■ EXERCISE AIM:
Write back every line of the listing exactly, excluding images.

··· COLLECTED DATA

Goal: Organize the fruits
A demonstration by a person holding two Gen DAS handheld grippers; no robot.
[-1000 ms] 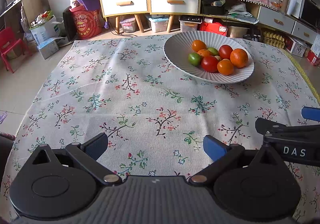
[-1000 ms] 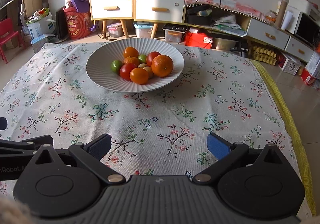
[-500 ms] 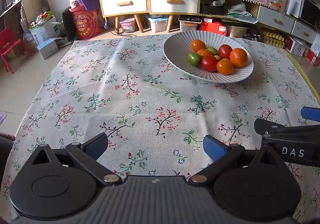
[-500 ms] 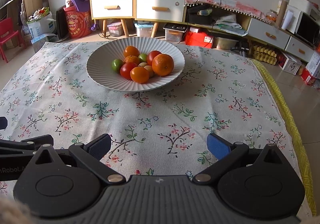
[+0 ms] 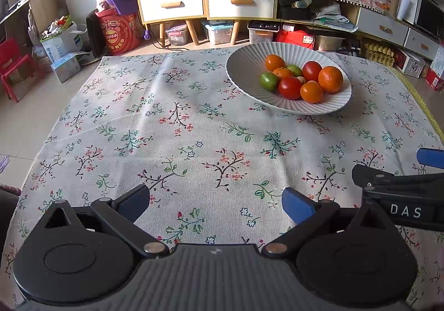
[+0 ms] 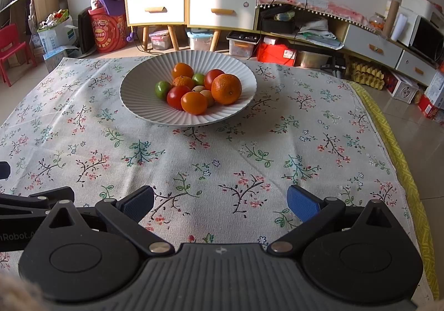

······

■ SOLUTION FOR THIS PROBLEM:
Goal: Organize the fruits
A demonstration by a person holding two Gen DAS handheld grippers; no robot.
[-1000 ms] 
[-1000 ms] 
[-500 ms] 
[-500 ms] 
[+0 ms] 
[+0 ms] 

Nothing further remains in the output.